● **Exercise**:
Only the lines of the data below from the one with "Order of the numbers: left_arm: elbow" through the one with "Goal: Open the" are wanted. Repeat them exactly.

Collected data entries:
------------------------------------------------------------------------
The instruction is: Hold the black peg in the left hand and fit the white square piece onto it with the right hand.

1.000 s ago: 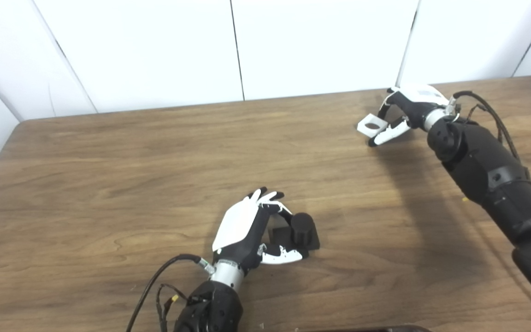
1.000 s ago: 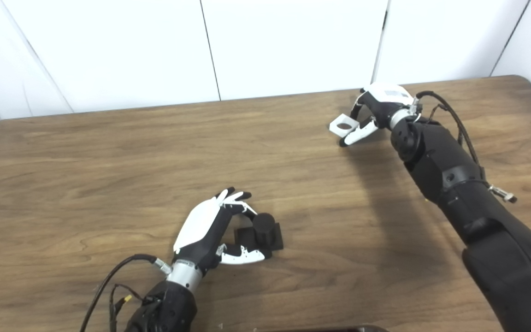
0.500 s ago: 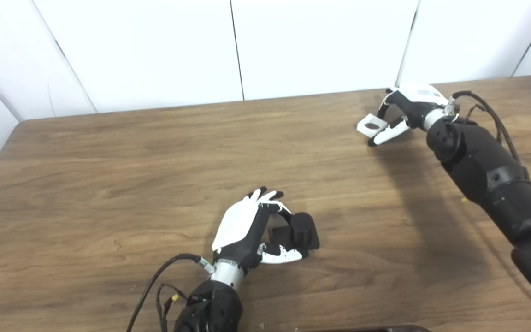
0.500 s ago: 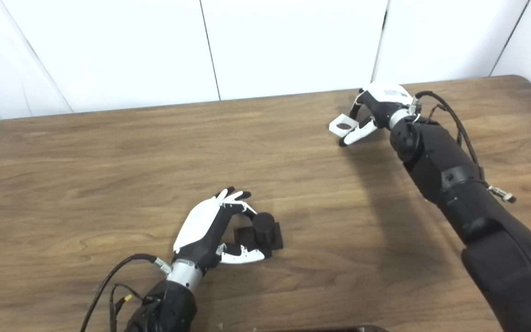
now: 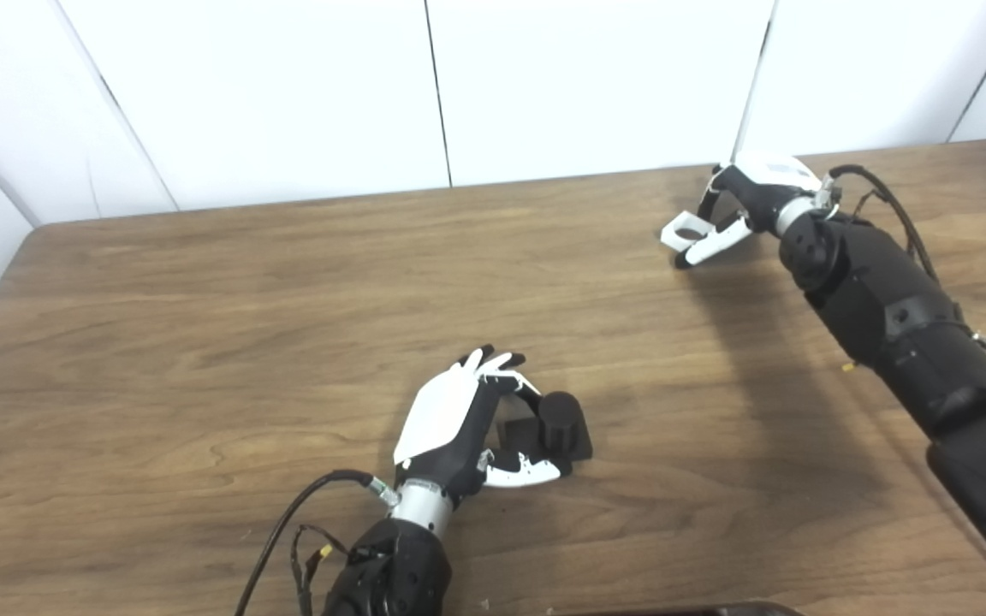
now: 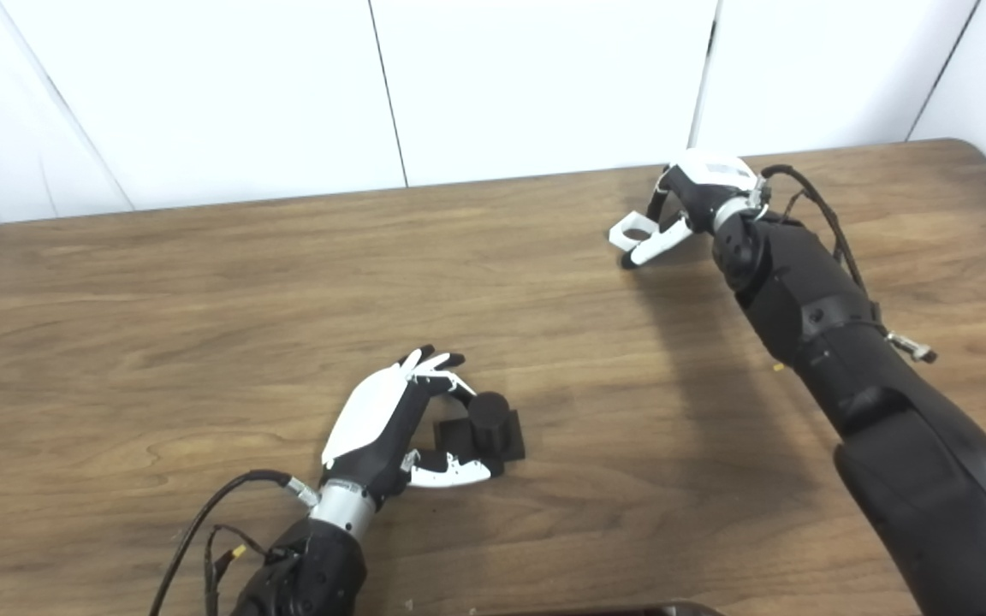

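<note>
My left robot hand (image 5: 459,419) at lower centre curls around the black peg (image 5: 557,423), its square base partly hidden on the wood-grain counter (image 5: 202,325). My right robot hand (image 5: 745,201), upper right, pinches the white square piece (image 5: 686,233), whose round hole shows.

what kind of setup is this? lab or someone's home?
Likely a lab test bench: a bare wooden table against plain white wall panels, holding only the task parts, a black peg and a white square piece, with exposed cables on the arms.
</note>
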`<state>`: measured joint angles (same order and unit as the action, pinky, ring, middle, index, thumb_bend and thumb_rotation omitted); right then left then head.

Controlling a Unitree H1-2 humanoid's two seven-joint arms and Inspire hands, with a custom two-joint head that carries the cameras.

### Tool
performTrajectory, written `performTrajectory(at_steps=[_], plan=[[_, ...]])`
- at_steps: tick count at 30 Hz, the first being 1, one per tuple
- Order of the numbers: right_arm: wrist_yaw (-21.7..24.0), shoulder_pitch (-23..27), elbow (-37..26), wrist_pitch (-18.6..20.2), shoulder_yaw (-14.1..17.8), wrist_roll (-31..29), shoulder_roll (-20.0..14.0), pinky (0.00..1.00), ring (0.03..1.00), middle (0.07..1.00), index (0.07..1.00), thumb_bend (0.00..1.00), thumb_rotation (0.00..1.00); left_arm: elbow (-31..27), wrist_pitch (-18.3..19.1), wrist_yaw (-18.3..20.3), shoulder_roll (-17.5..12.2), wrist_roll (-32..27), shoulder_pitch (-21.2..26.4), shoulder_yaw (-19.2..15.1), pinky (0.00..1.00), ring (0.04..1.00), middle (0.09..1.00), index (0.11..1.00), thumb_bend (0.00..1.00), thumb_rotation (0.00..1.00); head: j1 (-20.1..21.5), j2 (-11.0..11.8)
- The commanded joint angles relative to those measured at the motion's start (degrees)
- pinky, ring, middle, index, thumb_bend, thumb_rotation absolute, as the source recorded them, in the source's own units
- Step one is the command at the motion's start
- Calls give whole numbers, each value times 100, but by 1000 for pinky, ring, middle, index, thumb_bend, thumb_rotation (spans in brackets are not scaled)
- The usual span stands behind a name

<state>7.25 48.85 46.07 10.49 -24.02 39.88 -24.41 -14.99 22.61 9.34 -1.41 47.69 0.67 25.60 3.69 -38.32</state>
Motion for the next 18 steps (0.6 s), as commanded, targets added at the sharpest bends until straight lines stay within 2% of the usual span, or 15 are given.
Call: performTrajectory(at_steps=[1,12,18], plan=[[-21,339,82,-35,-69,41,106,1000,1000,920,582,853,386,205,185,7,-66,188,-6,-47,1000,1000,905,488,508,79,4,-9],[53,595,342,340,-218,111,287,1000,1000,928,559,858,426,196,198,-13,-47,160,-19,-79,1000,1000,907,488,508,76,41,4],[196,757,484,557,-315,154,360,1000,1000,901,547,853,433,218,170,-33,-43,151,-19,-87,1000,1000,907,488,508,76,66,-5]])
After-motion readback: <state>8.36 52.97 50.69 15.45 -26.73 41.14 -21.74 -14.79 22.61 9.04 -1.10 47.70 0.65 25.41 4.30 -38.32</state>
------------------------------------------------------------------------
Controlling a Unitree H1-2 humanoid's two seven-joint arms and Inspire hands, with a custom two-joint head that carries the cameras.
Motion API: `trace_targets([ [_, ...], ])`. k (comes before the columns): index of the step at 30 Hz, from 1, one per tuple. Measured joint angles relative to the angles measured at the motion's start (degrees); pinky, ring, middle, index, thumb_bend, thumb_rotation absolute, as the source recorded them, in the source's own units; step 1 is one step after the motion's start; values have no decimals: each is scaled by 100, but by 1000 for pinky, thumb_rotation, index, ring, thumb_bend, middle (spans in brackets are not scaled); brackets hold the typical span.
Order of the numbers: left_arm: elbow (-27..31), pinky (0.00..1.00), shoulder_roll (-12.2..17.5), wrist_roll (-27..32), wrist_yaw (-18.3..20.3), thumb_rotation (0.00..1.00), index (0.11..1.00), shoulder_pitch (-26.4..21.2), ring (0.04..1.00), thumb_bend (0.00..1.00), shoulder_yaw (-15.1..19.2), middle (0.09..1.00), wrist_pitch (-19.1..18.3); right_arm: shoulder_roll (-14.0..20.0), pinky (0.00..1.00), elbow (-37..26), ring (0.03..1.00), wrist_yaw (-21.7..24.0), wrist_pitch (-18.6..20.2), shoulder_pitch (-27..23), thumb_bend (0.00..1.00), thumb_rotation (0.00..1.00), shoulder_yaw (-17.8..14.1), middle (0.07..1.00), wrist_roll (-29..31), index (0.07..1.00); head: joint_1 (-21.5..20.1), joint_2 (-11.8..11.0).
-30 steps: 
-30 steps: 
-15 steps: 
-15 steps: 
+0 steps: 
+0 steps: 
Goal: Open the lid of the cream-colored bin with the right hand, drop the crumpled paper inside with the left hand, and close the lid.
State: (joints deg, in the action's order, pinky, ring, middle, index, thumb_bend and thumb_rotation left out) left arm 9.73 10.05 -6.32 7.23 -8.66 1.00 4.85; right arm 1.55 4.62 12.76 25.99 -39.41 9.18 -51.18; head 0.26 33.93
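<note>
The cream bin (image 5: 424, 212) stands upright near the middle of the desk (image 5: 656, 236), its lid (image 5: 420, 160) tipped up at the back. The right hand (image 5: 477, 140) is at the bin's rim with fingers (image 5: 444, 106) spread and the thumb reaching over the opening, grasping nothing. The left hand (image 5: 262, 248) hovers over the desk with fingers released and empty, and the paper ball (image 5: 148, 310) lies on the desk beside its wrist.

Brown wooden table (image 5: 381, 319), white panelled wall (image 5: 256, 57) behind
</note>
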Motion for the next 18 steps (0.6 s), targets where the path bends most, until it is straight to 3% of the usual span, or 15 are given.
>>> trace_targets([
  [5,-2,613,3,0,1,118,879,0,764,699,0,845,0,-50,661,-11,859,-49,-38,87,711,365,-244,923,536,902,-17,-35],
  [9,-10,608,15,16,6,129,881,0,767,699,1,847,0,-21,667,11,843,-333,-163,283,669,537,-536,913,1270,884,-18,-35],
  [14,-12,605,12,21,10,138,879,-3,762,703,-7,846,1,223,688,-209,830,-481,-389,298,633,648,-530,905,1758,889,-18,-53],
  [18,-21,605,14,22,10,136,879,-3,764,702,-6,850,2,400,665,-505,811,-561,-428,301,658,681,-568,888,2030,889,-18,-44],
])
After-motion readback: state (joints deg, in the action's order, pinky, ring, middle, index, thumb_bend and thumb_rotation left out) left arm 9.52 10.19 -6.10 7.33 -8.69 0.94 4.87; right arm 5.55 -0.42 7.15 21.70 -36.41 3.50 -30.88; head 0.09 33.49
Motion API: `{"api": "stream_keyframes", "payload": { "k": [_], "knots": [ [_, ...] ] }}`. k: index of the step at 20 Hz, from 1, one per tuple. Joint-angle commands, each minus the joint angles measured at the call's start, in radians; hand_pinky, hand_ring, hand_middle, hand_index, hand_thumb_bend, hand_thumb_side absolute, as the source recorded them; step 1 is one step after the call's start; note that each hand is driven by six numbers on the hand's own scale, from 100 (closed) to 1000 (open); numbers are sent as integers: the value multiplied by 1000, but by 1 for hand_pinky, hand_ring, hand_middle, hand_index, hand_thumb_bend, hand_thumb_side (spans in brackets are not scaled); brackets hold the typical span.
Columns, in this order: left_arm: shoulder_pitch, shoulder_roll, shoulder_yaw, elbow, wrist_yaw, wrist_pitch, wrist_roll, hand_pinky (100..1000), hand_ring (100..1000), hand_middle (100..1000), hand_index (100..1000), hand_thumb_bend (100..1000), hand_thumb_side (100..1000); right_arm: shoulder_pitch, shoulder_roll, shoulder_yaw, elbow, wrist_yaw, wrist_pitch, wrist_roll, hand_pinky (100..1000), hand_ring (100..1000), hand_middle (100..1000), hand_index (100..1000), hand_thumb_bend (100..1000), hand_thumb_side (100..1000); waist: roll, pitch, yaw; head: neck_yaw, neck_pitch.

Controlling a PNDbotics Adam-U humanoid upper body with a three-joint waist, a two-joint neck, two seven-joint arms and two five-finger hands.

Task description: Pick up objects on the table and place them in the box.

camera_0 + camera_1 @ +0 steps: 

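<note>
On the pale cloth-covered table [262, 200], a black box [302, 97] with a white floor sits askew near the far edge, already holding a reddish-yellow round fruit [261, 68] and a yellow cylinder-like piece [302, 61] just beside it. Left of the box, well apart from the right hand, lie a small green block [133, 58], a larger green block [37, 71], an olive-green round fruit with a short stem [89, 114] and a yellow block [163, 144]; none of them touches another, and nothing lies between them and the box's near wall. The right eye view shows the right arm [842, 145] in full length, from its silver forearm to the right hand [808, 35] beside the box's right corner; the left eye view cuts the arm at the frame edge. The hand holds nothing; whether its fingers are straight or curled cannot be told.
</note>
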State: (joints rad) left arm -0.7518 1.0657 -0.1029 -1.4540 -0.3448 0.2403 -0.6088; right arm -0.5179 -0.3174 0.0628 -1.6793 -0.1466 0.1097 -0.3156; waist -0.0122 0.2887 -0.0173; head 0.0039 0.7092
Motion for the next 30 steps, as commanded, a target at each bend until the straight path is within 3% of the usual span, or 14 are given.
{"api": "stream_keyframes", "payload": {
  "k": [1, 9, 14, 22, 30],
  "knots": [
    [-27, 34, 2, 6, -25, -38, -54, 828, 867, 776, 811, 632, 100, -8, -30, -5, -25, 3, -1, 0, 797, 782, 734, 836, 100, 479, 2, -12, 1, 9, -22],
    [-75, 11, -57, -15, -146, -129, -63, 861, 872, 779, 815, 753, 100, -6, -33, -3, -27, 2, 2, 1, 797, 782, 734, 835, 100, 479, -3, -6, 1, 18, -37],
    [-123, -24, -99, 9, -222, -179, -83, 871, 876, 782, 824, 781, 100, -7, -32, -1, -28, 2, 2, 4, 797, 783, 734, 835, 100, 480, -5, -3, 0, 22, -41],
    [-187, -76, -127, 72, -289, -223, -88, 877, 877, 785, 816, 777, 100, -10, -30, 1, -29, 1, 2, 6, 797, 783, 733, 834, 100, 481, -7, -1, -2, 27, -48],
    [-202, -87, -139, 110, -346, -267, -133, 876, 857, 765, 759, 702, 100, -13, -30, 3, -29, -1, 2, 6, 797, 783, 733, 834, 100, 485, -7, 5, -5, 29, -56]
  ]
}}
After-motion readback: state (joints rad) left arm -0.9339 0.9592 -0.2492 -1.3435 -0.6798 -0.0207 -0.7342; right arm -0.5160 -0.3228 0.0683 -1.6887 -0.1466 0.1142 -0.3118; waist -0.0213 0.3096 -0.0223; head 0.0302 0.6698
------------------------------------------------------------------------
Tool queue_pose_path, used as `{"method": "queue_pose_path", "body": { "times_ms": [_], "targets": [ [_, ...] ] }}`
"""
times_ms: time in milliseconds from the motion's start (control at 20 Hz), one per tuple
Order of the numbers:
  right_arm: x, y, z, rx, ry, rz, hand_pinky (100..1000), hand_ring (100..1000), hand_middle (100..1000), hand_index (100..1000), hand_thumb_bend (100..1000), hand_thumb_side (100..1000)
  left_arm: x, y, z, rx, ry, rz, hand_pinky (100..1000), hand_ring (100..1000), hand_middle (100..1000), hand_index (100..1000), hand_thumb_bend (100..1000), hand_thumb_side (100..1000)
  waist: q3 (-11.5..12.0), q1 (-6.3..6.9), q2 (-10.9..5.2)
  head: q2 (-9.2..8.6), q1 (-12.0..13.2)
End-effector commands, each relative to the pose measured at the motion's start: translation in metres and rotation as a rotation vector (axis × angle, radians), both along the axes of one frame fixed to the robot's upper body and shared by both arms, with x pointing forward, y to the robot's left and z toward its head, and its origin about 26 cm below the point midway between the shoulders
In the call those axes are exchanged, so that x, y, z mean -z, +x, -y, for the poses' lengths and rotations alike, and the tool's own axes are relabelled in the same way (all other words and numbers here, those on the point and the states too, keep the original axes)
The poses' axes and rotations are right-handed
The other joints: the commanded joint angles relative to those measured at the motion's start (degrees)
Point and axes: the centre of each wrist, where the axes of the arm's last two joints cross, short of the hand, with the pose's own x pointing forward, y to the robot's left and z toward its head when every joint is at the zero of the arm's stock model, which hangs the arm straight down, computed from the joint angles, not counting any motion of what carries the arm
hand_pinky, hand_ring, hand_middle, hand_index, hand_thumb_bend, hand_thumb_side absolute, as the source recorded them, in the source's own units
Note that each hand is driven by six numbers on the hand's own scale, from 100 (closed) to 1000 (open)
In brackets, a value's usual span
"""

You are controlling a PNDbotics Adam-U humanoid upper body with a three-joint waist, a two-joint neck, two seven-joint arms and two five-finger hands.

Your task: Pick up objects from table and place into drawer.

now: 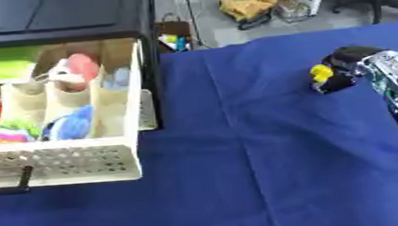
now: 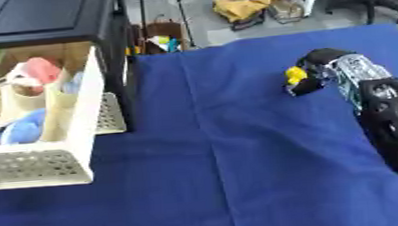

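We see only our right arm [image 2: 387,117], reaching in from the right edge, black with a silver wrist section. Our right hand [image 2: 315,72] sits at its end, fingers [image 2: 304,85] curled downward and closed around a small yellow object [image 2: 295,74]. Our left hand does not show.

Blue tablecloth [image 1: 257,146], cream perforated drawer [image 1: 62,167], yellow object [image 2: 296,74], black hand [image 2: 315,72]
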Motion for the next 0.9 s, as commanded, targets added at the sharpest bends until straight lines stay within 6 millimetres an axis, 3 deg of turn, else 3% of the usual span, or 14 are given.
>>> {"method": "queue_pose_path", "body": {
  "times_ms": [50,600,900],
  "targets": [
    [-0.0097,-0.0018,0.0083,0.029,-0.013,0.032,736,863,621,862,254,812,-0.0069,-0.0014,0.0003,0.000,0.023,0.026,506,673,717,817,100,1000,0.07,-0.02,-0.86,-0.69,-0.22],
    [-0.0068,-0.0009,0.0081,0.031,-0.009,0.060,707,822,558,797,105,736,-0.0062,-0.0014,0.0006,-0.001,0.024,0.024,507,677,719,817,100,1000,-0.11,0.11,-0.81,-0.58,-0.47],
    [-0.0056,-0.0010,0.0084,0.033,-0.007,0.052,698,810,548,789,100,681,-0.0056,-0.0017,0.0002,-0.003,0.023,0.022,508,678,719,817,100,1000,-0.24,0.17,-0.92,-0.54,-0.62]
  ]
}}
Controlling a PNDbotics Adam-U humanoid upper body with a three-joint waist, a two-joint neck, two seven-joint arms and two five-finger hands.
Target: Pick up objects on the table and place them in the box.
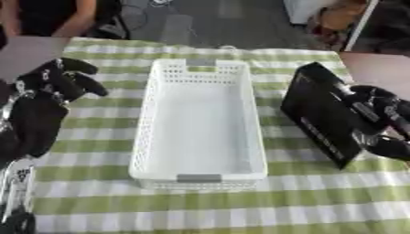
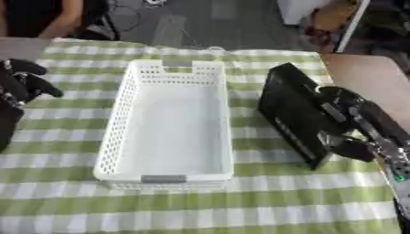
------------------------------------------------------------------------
● **Answer section**:
Order of the numbers: left_arm: elbow (-27..31), pinky (0.00..1.00), shoulder_roll (-12.2..17.5), wrist_roll (-27..32), wrist_yaw (-18.3..20.3), thumb_rotation (0.00..1.00), index (0.11..1.00), shoulder_pitch (-26.4..21.2), ring (0.04..1.00), thumb_bend (0.00..1.00), shoulder_yaw (-15.1..19.2), middle (0.09..1.00), wrist_pitch (-19.1..18.3); right_arm: shoulder_roll (-14.0..20.0), pinky (0.00..1.00), elbow (-37..26), ring (0.03..1.00), wrist_yaw (-21.7..24.0), wrist_pitch (-18.6..20.2), shoulder_pitch (-27..23), thumb_bend (0.00..1.00), thumb_rotation (0.00..1.00), shoulder_yaw (-17.8..14.1), middle (0.07..1.00), wrist_roll (-29..31), index (0.07..1.00); head: joint_1 (-21.5..20.1), joint_2 (-11.8..11.0).
-30 steps: 
-30 steps: 
-15 steps: 
-15 steps: 
+0 steps: 
+0 steps: 
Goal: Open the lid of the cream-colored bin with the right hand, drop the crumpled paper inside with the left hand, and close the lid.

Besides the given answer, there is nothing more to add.